Последующие сутки показали, что с ампутацией он все-таки успел. Проснувшись рано утром от боли в обрубке, Добрынин вколол обезболивающее и, прислушавшись к организму, убедился, что состояние его гораздо лучше, чем накануне. Жар почти прошел, озноб тоже. Да, он по-прежнему испытывал слабость и снова болела нога, однако боль стала совершенно иной. Теперь болело где-то выше, и не прежней, горячечной и не отпускающей ни на мгновенье болью – а как-то тепло и вяло. Это была здоровая боль, боль выздоравливающего организма.
Но лишь сейчас, глядя на свою правую ногу, которая заканчивалась не ступней, а замотанным бинтами обрубком, Добрынин в полной мере осознал то, что с ним произошло. Он никогда больше не будет полноценным человеком. Он никогда больше не будет бойцом. Ему никогда больше не тащить на себе снарягу и автомат, никогда не надеть уник, не вступить в бой, не испытать этого восхитительного упоения сражением, не ощутить кружащего голову чувства победы. Теперь он калека, инвалид, вызывающий жалость окружающих, лишенный того, в чем он был настоящим профессионалом, того, что любил он больше всего в жизни. Теперь он обуза. Отработанный материал. И это не отмотать назад, не исправить до самой смерти.
После ампутации случилось самое страшное, что может произойти с человеком в подобной ситуации. Он замкнулся. Полностью погрузился в себя. Часами Данил лежал на матрасе и просто глядел вверх, на пятна облупившейся штукатурки, свисающие с потолка, на тещины в плитах, на арматуру, на дыры и ямы в стенах, оставшиеся после выпавших кирпичей… Это старое здание напоминало его самого – больное, никому не нужное, но для чего-то продолжающее упрямо цепляться за жизнь. Нет, он не плюнул на себя, не опустился – он мылся и чистил зубы, регулярно ухаживал за ногой, очищая рану и меняя повязки, стирал и кипятил бинты, заботясь о том, чтоб их всегда было в необходимом количестве, содержал в порядке одежду, снаряжение и оружие, питался вовремя, согласно составленному им ранее рациону… Но все это – бездумно, на автомате, по инерции. А выполнив все необходимые хозяйственные дела, он снова ложился на свое место, утыкался взглядом в потолок и слушал тишину.

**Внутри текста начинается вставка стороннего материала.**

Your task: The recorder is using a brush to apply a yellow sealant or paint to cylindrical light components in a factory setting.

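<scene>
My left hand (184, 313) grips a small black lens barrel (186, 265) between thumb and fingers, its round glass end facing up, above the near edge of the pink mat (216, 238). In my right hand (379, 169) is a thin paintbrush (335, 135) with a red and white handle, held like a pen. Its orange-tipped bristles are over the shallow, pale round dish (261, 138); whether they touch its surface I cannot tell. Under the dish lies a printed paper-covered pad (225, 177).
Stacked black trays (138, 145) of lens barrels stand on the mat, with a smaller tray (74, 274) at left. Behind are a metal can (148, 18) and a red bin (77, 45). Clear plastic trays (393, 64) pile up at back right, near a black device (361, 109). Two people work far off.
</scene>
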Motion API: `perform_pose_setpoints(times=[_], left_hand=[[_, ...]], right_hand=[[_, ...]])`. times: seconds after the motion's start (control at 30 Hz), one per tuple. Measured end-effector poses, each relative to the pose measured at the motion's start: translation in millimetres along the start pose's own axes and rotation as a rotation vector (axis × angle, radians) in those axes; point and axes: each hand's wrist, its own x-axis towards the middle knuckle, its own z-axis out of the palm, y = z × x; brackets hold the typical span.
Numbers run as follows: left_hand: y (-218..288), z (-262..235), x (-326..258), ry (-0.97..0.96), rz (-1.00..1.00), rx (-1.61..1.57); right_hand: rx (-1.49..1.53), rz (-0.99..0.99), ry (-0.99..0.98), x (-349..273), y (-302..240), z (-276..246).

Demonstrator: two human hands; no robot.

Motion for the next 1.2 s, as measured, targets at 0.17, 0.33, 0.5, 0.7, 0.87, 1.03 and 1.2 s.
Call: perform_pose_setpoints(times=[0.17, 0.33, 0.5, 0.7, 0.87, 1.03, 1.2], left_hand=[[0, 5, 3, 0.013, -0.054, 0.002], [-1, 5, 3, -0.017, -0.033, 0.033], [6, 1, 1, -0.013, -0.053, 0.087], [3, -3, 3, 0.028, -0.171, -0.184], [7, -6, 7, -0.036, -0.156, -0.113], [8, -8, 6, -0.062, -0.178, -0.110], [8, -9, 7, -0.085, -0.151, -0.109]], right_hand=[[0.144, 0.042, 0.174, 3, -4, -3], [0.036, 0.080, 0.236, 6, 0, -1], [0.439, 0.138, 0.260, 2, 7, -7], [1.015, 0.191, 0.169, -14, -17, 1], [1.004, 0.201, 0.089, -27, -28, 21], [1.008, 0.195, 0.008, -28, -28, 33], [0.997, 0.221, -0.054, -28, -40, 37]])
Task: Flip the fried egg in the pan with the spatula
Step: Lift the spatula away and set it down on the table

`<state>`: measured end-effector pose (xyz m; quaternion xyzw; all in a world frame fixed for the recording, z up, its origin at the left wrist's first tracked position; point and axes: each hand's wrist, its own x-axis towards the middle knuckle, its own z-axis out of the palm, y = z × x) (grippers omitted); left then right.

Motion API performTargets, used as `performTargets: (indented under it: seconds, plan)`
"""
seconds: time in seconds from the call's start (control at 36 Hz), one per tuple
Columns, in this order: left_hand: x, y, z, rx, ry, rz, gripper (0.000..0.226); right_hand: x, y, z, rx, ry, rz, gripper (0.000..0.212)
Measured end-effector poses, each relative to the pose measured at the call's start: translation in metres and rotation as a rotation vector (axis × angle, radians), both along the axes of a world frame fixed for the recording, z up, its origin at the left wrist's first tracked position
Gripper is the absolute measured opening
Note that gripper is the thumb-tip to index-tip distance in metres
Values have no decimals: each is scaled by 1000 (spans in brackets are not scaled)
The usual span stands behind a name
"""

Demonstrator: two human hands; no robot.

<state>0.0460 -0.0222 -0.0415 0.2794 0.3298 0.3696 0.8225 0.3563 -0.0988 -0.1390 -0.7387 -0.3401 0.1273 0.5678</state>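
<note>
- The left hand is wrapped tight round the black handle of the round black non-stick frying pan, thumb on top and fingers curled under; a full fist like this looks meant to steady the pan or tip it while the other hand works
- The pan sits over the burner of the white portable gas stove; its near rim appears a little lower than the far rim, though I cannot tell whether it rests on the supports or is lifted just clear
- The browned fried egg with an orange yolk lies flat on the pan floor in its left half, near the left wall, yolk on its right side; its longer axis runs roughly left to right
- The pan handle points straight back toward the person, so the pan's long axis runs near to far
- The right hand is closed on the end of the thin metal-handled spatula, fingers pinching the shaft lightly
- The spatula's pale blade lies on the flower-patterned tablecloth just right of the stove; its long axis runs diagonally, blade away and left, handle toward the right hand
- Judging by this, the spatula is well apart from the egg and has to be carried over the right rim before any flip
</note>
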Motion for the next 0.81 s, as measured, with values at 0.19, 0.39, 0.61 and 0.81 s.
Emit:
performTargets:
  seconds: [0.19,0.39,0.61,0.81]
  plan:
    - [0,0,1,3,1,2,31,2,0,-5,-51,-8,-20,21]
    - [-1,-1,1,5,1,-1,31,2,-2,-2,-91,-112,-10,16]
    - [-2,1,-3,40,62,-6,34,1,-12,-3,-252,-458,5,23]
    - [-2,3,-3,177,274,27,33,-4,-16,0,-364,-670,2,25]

Тишина детского сада была всепоглощающа. Она заполняла не только весь этот большой двухэтажный дом – но и его самого, и, казалось, весь мир, всю Вселенную. Он словно плавал в ней, висел, как тело висит в слоях воды тихого лесного озеро в безветренную погоду. И – она была разная. Иногда она давила на уши – жестко, подавляюще, как многотонный заводской пресс или туша здоровенного куропата; иногда – звенела, словно напряженная в ожидании чего-то жуткого; иногда же, наоборот, успокаивала, баюкая, растворяя в своей безмятежности, уюте и спокойствии. Однако так было не всегда. Временами дом жил собственной жизнью. Резко и протяжно поскрипывали половицы, словно по ним перемещалось какое-то невидимое, но тяжелое создание; позвякивали окошки, будто что-то снаружи, за ними, настойчиво просилось внутрь, рвалось – но не находило прохода; в стенах время от времени что-то скреблось и шебуршало, по комнатам начинал гулять невесть откуда взявшийся сквозняк, а иногда – очень редко – Данилу слышались какие-то странные звуки за той самой белой дверью в холле, которая стояла запертой и тогда, когда они с Сашкой в первый раз влезли сюда – и сейчас. Все это напрягало его, но и встряхивало, вырывало из оцепенения, заставляя подтягивать к себе верный винторез или дробовик и сидеть, держа палец на спуске до тех пор, пока шумы не утихали и комнаты детского сада вновь заполняла всеобъемлющая тишина. Добрынин не знал откуда это бралось, не понимал этих всплесков активности – но за все то время что он жил здесь, эти явления не причинили ему ни капли вреда. И он постепенно привык к ним, перестав обращать внимание.
Так продолжалось час за часом, день за днем, неделя за неделей.
А организм, между тем, восстанавливался. Полностью ушла температура, исчезли озноб и вялость, постепенно перестал болеть, кровить и гноиться обрубок, медленно покрываясь плотной рубцующейся тканью. Здесь давал знать о себе и строгий распорядок в лечении, которому Добрынин следовал неукоснительно, и питание, и, в гораздо большей степени, железобетонное здоровье его организма, жизненные резервы которого были достаточно велики, чтобы восстановиться даже после такого поражения. Но это было лишь верхний слой. Тело, благополучно преодолев кризис, продолжало жить. А вот дух… С ним обстояло гораздо хуже.